**Work task:**
Needed from the entries below: every line that holds the word "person".

**Records supplied:**

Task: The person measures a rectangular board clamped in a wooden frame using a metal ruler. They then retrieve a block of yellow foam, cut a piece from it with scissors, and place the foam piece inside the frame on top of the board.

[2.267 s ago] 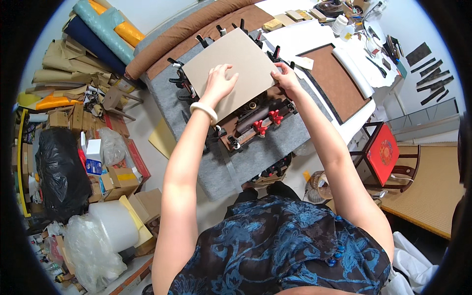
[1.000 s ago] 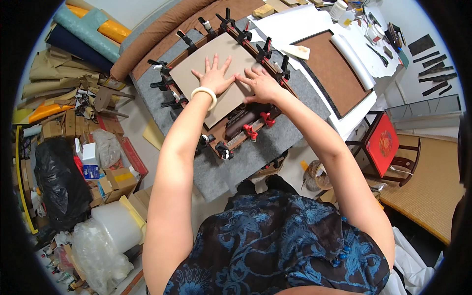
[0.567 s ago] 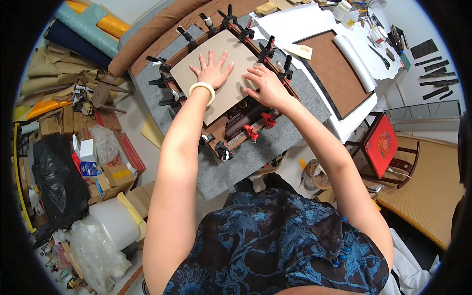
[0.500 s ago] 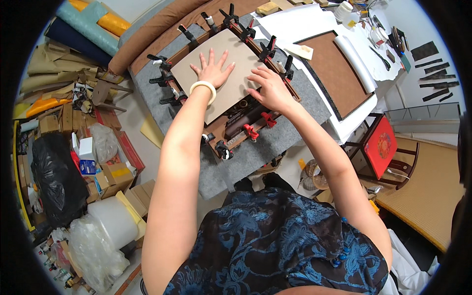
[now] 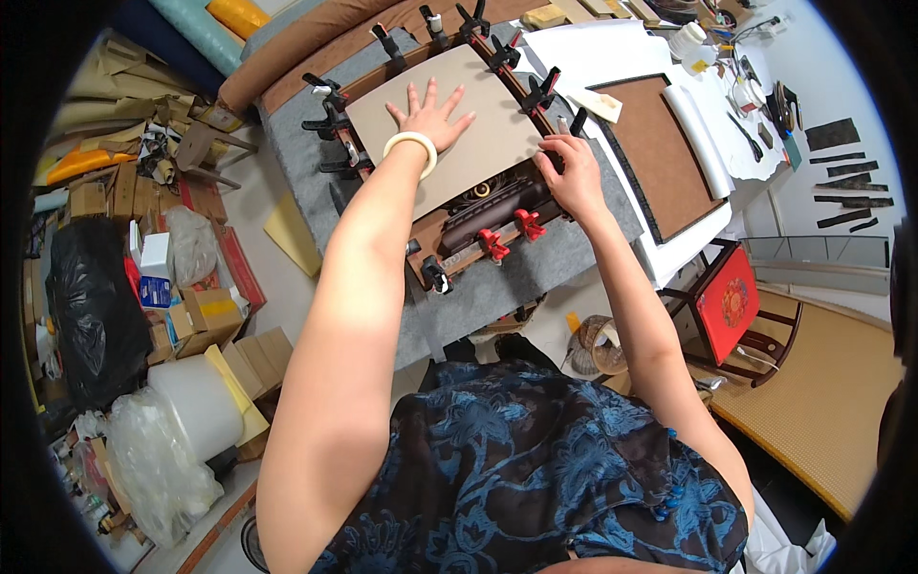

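My left hand lies flat with fingers spread on a beige board; a cream bangle circles that wrist. The board covers most of a brown wooden frame, which is ringed by black spring clamps. My right hand is bent at the board's near right corner, thumb and fingers drawn together by the frame's rail. What its fingertips hold is hidden. Below the board's near edge, a dark carved piece shows inside the frame. Two red clamps sit on the near rail.
Grey felt covers the table. To the right lie a brown panel, a white paper roll and scissors. A red-seated chair stands at right. Boxes and a black bag crowd the left floor.
My right hand has left the board's top surface for its right corner, and its fingers have drawn in. My left hand stays flat on the board. The whole view has shifted slightly.
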Available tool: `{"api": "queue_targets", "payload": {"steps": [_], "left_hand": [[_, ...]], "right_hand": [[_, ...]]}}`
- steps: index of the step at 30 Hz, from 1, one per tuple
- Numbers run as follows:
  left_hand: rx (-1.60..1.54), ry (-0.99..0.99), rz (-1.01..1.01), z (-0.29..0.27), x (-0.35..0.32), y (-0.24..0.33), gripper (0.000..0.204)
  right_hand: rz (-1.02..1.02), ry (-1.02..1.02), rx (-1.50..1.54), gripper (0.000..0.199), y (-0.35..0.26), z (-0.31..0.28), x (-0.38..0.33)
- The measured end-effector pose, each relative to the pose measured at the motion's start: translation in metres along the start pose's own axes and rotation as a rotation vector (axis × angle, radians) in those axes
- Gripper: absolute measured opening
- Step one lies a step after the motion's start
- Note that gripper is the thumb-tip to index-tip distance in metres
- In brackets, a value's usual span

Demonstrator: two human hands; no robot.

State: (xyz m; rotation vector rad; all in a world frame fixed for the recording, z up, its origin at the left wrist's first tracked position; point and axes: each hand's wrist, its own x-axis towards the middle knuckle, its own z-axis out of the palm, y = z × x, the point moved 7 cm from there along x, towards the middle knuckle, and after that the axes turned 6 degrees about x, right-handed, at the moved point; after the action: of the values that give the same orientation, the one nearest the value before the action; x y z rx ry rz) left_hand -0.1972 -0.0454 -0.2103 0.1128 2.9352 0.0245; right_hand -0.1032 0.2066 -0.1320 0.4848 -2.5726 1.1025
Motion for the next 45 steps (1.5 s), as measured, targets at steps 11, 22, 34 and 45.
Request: {"api": "queue_targets", "payload": {"steps": [11, 22, 34, 45], "left_hand": [[0.041, -0.003, -0.017, 0.002, 0.000, -0.004, 0.073], [-0.047, 0.094, -0.024, -0.001, 0.016, -0.014, 0.063], [0.071, 0.138, 0.049, 0.003, 0.018, -0.004, 0.061], [0.040, 0.105, 0.040, 0.006, 0.022, -0.006, 0.061]], "right_hand": [[0.057, -0.054, -0.018, 0.019, -0.001, 0.009, -0.005], [-0.018, 0.151, 0.038, 0.012, -0.009, -0.017, 0.001], [0.394, 0.190, 0.048, 0.056, 0.111, 0.006, 0.001], [0.626, 0.118, 0.146, 0.062, 0.105, 0.021, -0.010]]}}
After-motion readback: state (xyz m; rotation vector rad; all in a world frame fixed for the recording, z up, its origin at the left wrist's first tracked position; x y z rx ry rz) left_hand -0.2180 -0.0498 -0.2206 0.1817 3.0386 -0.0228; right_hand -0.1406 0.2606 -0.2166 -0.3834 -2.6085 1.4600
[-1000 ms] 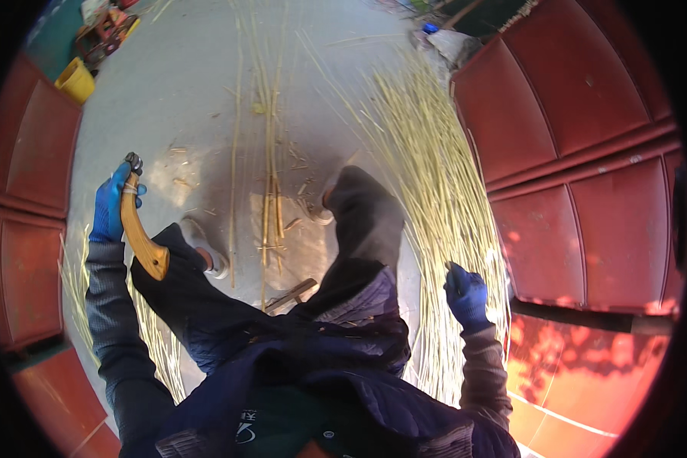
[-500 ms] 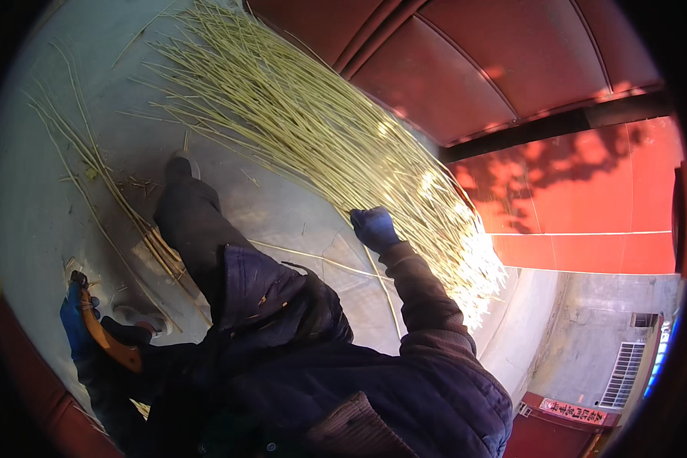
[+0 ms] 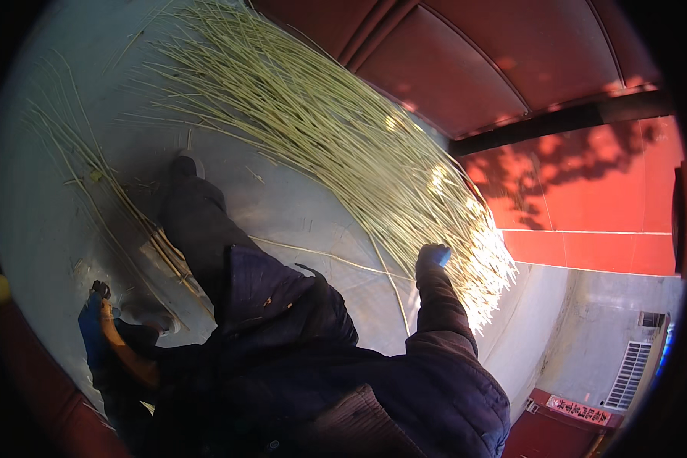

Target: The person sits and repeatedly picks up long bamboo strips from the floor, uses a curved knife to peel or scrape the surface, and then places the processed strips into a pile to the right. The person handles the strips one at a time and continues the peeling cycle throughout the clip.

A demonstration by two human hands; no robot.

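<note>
My left hand (image 3: 95, 332), in a blue glove, is closed around an orange-handled tool (image 3: 126, 347) with a small dark head, perhaps pruning shears. It is held at the lower left, above the floor beside my shoe. My right hand (image 3: 433, 256), also in a blue glove, reaches to the near edge of a wide pile of long, thin, yellow-green rods (image 3: 305, 114). Its fingers look curled; whether a rod is in them is hidden. Two loose rods (image 3: 393, 286) stick out from the pile toward my lap.
A smaller bunch of rods (image 3: 122, 198) lies on the grey floor (image 3: 282, 202) left of my outstretched leg (image 3: 195, 221), with short scraps around. Red metal panels (image 3: 466, 61) border the pile's far side. Strong sunlight falls on the pile's right end.
My right hand has moved right and toward me along the pile's edge, off the rod it was at. The left hand and its tool have shifted slightly right and down.
</note>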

**Result of this task:**
Task: The person measures a rectangular board clamped in a wooden frame using a metal ruler. They then retrieve a block of yellow foam, cut a piece from it with scissors, and place the foam piece inside the frame on top of the board.
Target: The person sits and repeatedly picks up long bamboo strips from the floor, uses a curved knife to peel or scrape the surface, and then places the processed strips into a pile to the right. The person handles the strips one at a time and continues the peeling cycle throughout the clip.

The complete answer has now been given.